Passa no sopro da aragem

Que um momento o levantou

Um vago anseio de viagem

Que o coração me toldou.

 

Se persiste, torna-se problema, se pontual é tão só um saudável questionar do estável e adquirido, fazendo-nos perguntar: não há mais mundos?

Será que em seu movimento

A brisa lembre a partida,

Ou que a largueza do vento

Lembre o ar livre da ida?

 

No poema, a conhecida incapacidade para a acção que percorre a poesia de Pessoa, dá a dimensão que torna grave a insatisfação continuada:

 

… / Não sei, mas subitamente / Sinto a tristeza de estar / O sonho triste que há rente / Entre sonhar e sonhar.

 

Ao concluir com o verso : Entre sonhar e sonhar temos a medida dessa incapacidade para a acção, quando uma atitude saudável seria: Entre sonhar e agir. Mas aí não seria o poeta a falar, mas filosofia de vida explicitada.

 

 

O peso de haver o mundo

 

Passa no sopro da aragem

Que um momento o levantou

Um vago anseio de viagem

Que o coração me toldou.

 

Será que em seu movimento

A brisa lembre a partida,

Ou que a largueza do vento

Lembre o ar livre da ida?

 

Não sei, mas subitamente

Sinto a tristeza de estar

O sonho triste que há rente

Entre sonhar e sonhar.

 

19.05.1932

 

Transcrito de Quadras e Outros Cantares, Editora literária Teresa Sobral Cunha, Relógio D’Água Editores, Lisboa, 1997.

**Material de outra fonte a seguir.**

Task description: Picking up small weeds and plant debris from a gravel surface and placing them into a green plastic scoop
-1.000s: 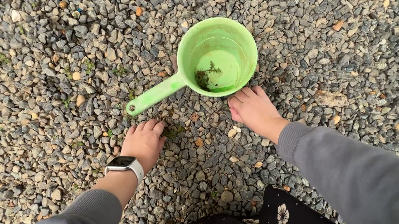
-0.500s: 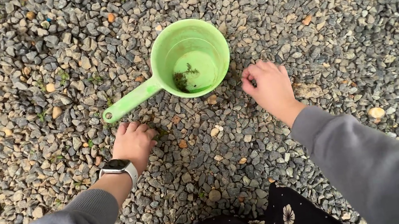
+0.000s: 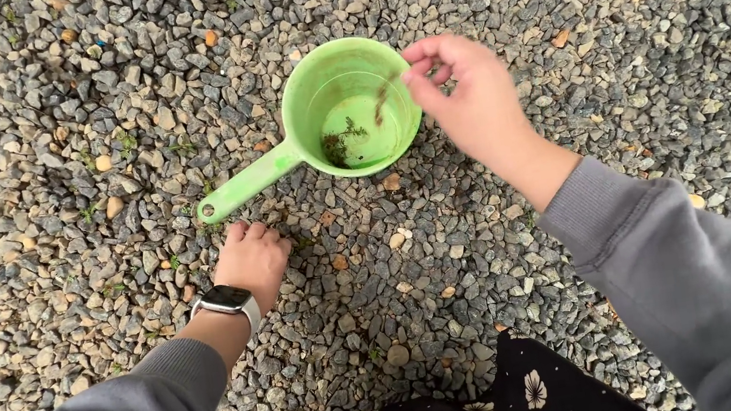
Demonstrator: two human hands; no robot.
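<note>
Green scoop [image 3: 341, 112] on gravel, blurred weed scrap falling inside, right hand [image 3: 466, 97] fingers released, left hand [image 3: 252, 258] fingertips hidden.

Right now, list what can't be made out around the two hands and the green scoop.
Head view:
- Left hand: fingertips curl down into the gravel; whatever they touch is hidden.
- Right hand: a blurred brownish wisp hangs by the fingers over the green scoop; its kind is unclear.
- Dark bits in the scoop: too small to identify.
</note>
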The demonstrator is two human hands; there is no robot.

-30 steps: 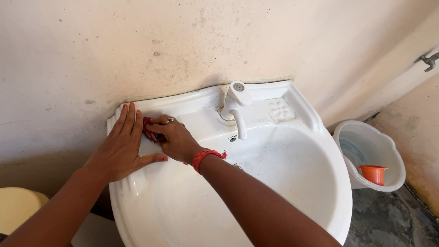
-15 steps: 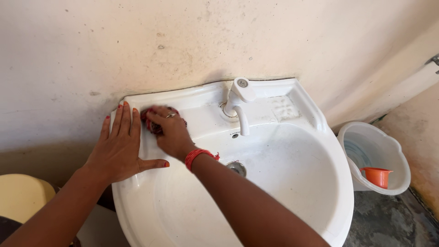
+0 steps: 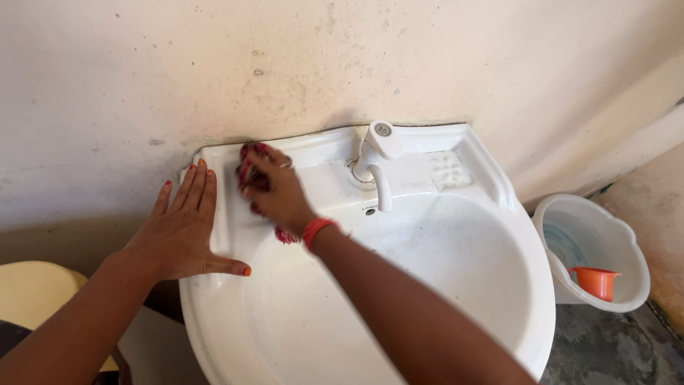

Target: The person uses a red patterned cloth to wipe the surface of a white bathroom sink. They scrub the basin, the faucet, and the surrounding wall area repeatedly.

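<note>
Soft, even daylight, fairly bright; faint shadows under the arms on the sink, mild glare, slight motion blur.

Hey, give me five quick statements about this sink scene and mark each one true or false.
1. The right hand presses a red scrubbing cloth against the back ledge of the white sink. True.
2. The left hand grips the tap. False: it lies flat, fingers spread, on the sink's left rim, apart from the tap.
3. A white bucket stands on the floor to the right of the sink. True.
4. The orange cup sits in the sink bowl. False: it is inside the bucket.
5. Water is streaming from the tap. False: no water shows at the spout.
</note>
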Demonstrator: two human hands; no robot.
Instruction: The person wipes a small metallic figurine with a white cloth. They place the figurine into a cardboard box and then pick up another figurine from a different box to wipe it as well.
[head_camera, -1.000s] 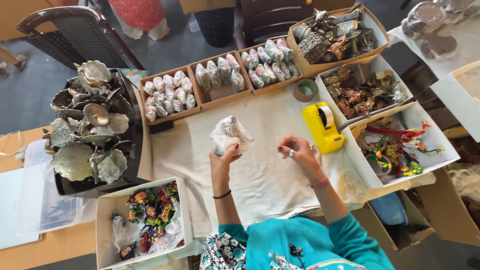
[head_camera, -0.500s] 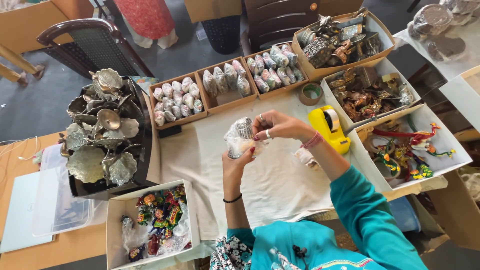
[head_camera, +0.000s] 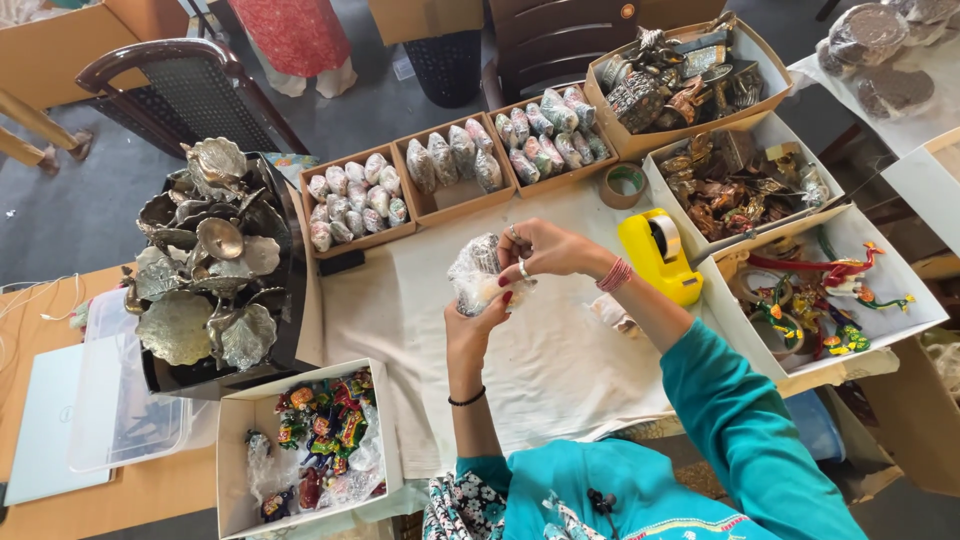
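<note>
Centre of frame: our left hand (head_camera: 472, 322) grips plastic-wrapped bundle (head_camera: 478, 272) from below, fingers curled round it. Our right hand (head_camera: 540, 250) presses on bundle's top right, fingertips pinching wrap. Bundle held above white cloth (head_camera: 560, 370). Right of centre: yellow tape dispenser (head_camera: 658, 255), tape roll (head_camera: 624, 184) above it. Upper centre: three brown boxes of wrapped pieces (head_camera: 357, 200). Left: tray of silver leaf dishes (head_camera: 205, 270).

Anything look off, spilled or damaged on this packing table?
Nothing stands out. The left hand and right hand hold a clear plastic-wrapped silver item over the white cloth. The brown trays of wrapped pieces sit in a neat row, and the yellow tape dispenser stands upright beside the roll of tape.
</note>
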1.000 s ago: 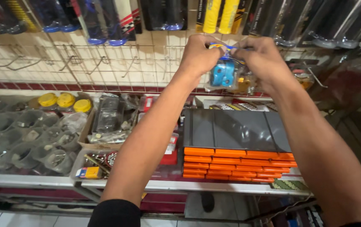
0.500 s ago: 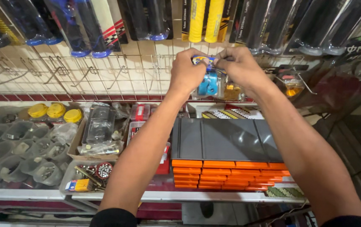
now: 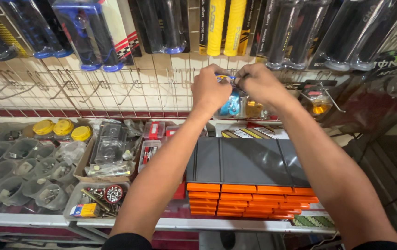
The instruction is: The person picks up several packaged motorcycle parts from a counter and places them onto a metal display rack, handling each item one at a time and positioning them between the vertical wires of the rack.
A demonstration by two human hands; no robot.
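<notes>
Below both hands (image 3: pixel 233 88), orange drawer cabinet (image 3: pixel 249 185) flanks yellow caps (image 3: pixel 63 129).

Parts shop, looks like motorcycle accessories. Wire grid wall (image 3: pixel 115 88) in front of me with hooks, handlebar grips in clear blister packs (image 3: pixel 87 32) hanging in rows: blue, black, yellow. Below, counter (image 3: pixel 170 224) loaded with stock: orange-drawer parts cabinet (image 3: pixel 249 185), clear tubs of small hardware (image 3: pixel 18 171), yellow caps (image 3: pixel 62 129), bagged and boxed fittings (image 3: pixel 110 148).
</notes>
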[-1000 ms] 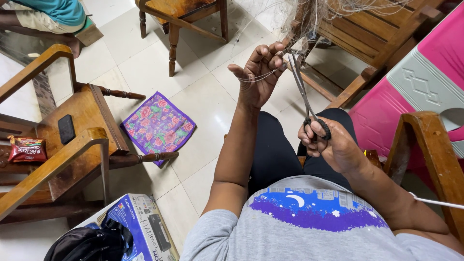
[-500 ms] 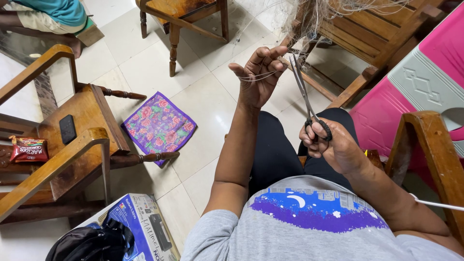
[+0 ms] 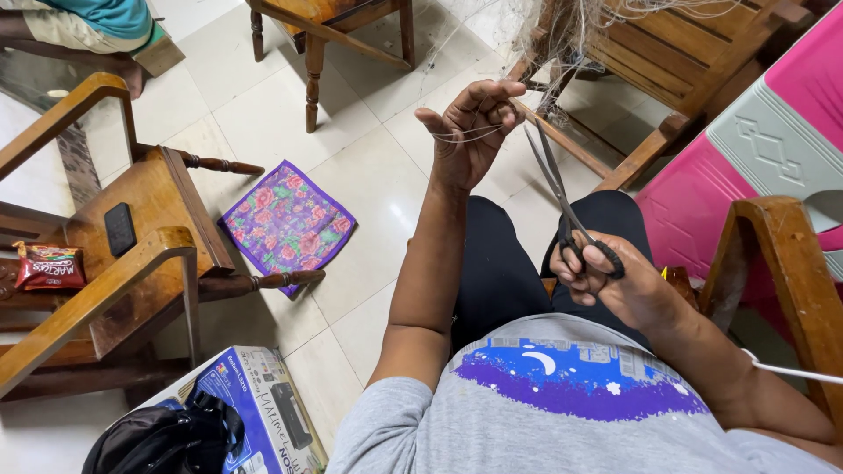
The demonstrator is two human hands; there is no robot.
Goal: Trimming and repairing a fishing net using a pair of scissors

Abre o artigo a imagem de uma pintura de Alex Katz (1927), Passing, óleo s/tela de 1962. Pertence à colecção do MOMA de New York.

Este auto-retrato de Alex Katz, lembrando vagamente a figura conhecida de Fernando Pessoa, é em si a imagem mesma desse peso de haver o mundo de que fala o poema.